Chicago’s 2019 mayoral election is nine months away, but 10 people, including Mayor Rahm Emanuel, say they are in it to win it.

Ten.

The announced challengers to Emanuel include former Chicago Police Board President Lori Lightfoot; former Chicago Public Schools CEO Paul Vallas; Cook County Circuit Court Clerk Dorothy Brown; Black Lives Matter activist Ja’Mal Green; and John Kozlar, who previously ran for 11th Ward alderman.

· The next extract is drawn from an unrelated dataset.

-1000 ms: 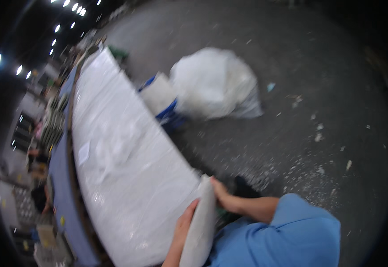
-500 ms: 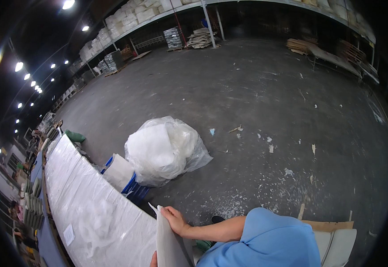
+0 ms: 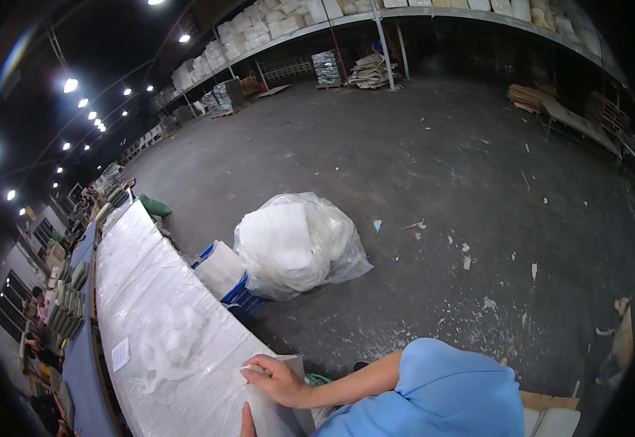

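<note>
My right hand (image 3: 277, 379) grips the top edge of a stiff white sheet (image 3: 277, 415) that stands against the near end of a long table (image 3: 150, 291) covered in white plastic film. The right arm comes in from a blue sleeve (image 3: 441, 393) at the lower right. Only the fingertips of my left hand (image 3: 247, 421) show at the bottom edge, pressed on the same sheet's left side. A small paper slip (image 3: 120, 354) and crumpled film (image 3: 175, 342) lie on the table just beyond my hands.
A big clear bag of white stuff (image 3: 296, 244) sits on the grey floor beside a blue crate (image 3: 239, 295) with white sheets. Grey-green stacks (image 3: 66, 306) and people (image 3: 39, 306) are far left. Cardboard (image 3: 550, 408) and a pale animal (image 3: 620, 342) are at the right.
The view has swung up from the table toward the floor and far shelving. Both hands stay on the white sheet, which now sits lower in the picture.
</note>
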Demonstrator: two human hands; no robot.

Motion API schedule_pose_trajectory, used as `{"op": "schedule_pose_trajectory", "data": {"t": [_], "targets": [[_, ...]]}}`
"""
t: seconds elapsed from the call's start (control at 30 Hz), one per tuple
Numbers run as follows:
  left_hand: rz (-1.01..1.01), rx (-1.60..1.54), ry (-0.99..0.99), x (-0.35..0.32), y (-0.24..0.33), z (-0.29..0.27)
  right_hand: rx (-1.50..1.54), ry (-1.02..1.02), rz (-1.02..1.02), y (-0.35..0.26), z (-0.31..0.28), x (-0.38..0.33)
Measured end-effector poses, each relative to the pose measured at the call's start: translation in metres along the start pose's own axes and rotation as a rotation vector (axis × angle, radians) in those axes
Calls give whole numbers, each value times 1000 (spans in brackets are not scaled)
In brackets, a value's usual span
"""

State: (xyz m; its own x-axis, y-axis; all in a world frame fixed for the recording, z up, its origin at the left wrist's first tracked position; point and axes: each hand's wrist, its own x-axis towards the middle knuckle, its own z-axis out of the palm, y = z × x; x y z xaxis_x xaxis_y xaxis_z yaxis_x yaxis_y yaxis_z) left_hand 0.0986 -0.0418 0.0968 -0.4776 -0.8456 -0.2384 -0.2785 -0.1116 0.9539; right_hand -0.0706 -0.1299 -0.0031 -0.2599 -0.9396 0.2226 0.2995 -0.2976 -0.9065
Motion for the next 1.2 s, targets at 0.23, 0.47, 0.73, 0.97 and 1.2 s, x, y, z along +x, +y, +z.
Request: {"op": "schedule_pose_trajectory", "data": {"t": [0.23,0.47,0.73,0.97,1.2], "targets": [[265,301,-36,51,-56,-9,-239,22,-103,19,-40,15],[279,688,16,76,-45,-30,-450,-98,-120,27,-69,55],[224,749,75,103,-40,-17,-519,-473,-304,23,-115,113],[16,779,366,94,-18,3,-591,-1083,-647,29,-114,175],[72,1154,726,130,-26,34,-537,-1195,-720,28,-101,210]]}}
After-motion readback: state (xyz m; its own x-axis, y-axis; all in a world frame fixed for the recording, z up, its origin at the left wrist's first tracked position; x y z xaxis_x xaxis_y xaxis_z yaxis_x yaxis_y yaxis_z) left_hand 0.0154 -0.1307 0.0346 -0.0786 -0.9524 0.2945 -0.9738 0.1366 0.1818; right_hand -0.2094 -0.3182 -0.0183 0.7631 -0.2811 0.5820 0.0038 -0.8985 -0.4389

The crowd includes Chicago Principals Association President Troy LaRaviere; former Chicago Police Supt. Garry McCarthy; tech entrepreneur Neal Sales-Griffin; and businessman Willie Wilson.  There’s probably more to come.

Got that?

OPINION

Voters need more than a score card to keep track. They need an atlas, catalogue and more memory on their laptops.

Fear not.  It’s one thing to run, quite another to make the ballot.

To paraphrase the late, great Mayor Harold Washington, getting on the ballot in Chicago “ain’t beanbag.”

Longtime Chicago election law attorney Richard Means advised Washington’s ballot efforts in his winning 1983 and 1987 mayoral elections.  He worked with Gery Chico on his failed 2011 mayoral campaign.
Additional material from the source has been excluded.